## Supplied data
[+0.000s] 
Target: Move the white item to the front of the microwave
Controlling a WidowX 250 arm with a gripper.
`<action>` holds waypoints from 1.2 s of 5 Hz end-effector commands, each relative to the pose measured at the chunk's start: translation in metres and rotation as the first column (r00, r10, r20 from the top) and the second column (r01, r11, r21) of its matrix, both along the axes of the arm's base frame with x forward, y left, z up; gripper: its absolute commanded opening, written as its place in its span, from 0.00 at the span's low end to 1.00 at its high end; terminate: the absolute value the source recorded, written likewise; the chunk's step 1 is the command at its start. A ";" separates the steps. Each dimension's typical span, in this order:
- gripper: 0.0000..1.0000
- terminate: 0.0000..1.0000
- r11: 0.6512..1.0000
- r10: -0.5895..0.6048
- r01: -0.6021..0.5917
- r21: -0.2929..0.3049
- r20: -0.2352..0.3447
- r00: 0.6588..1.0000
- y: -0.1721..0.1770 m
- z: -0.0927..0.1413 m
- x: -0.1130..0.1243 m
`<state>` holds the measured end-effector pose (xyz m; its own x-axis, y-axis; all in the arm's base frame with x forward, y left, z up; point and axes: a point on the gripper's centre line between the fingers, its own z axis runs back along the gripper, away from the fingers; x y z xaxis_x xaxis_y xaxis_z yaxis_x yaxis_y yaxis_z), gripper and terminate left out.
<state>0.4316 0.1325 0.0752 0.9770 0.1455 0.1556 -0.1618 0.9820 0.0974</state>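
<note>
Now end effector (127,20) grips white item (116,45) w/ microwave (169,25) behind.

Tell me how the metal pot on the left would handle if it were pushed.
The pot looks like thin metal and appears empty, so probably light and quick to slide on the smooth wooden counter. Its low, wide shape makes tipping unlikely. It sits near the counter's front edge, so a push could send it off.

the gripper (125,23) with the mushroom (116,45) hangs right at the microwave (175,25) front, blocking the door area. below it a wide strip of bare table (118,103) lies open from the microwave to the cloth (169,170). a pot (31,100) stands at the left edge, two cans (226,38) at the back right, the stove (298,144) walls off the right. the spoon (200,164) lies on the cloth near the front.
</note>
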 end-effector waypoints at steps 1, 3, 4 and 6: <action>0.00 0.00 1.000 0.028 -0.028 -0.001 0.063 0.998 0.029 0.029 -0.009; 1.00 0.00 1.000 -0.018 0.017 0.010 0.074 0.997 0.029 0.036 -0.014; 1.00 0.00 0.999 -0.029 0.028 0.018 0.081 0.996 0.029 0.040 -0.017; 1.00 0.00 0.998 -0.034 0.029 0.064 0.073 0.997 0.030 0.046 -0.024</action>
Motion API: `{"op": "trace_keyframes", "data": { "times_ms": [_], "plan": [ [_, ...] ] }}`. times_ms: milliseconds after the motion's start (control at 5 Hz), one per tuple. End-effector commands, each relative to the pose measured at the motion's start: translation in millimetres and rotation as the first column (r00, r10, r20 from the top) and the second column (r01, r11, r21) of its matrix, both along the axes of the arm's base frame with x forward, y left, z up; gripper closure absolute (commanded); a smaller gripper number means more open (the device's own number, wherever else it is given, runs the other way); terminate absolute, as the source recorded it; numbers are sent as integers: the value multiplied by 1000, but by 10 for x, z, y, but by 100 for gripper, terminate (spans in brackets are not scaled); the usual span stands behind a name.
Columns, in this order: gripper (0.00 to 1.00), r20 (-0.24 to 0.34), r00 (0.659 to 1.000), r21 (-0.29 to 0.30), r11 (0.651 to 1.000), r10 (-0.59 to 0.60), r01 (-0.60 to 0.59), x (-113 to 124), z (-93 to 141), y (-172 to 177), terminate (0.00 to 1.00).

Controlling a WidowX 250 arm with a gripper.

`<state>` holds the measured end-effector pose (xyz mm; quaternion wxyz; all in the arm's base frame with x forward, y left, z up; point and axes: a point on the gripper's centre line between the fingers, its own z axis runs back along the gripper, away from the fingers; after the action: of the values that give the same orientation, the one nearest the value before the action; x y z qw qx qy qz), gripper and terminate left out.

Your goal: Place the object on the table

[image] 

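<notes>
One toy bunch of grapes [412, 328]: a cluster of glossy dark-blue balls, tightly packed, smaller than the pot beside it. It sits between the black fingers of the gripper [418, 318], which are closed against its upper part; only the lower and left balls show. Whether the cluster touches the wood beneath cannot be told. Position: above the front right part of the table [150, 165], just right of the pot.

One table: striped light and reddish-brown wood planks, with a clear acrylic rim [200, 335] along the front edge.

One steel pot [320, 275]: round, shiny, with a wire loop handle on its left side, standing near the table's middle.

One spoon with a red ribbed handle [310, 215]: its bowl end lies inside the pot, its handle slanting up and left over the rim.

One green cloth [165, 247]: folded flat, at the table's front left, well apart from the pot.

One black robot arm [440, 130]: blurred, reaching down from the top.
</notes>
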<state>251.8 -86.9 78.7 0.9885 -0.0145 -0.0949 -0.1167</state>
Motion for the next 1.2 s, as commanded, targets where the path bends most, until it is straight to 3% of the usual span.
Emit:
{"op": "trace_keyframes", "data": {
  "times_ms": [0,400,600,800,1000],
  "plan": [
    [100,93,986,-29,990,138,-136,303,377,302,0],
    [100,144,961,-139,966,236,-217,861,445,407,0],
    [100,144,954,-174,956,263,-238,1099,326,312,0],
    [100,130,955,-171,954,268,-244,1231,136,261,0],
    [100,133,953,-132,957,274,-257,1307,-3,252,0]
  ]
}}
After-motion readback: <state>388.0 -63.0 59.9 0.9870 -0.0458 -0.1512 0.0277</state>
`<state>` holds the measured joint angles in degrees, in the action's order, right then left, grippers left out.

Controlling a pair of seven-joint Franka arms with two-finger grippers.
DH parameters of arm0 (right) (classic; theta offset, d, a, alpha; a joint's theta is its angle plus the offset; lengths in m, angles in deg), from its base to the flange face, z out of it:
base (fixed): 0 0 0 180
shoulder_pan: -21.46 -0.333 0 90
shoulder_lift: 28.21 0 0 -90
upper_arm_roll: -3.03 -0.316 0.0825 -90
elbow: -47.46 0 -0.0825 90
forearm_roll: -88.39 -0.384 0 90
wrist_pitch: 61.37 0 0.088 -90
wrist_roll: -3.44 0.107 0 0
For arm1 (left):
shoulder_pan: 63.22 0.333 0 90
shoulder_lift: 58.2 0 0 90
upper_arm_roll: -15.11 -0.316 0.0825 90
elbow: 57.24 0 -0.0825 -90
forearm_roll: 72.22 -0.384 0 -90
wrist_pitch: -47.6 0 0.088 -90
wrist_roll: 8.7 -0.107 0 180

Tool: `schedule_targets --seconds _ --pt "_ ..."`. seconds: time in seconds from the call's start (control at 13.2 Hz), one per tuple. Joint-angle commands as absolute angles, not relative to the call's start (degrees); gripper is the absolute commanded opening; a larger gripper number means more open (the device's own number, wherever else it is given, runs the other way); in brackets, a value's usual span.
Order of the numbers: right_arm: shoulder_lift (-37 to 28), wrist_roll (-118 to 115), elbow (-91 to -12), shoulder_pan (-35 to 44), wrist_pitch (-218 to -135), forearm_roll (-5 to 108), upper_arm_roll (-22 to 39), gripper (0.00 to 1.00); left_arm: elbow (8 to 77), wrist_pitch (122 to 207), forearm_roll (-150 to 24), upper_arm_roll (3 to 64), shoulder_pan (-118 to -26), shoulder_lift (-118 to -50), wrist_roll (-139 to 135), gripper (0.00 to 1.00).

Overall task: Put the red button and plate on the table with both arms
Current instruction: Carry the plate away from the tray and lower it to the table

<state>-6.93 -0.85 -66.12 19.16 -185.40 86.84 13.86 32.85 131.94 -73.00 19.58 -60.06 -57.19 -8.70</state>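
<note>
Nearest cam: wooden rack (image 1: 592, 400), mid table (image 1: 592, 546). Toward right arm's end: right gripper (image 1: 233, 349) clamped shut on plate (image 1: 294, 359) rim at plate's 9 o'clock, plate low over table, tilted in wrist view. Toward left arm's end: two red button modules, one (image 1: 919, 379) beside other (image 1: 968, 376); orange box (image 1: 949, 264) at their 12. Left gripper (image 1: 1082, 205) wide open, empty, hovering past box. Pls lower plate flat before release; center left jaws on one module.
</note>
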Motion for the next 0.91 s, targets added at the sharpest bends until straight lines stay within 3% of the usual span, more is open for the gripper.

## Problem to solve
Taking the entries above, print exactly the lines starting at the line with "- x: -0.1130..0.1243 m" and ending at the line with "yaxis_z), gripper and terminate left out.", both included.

## Output of the exercise
- x: -0.1130..0.1243 m
`<state>` holds the measured end-effector pose (xyz m; its own x-axis, y-axis; all in the arm's base frame with x forward, y left, z up; point and axes: a point on the gripper's centre line between the fingers, its own z axis runs back along the gripper, away from the fingers; x y z xaxis_x xaxis_y xaxis_z yaxis_x yaxis_y yaxis_z), gripper and terminate left out.

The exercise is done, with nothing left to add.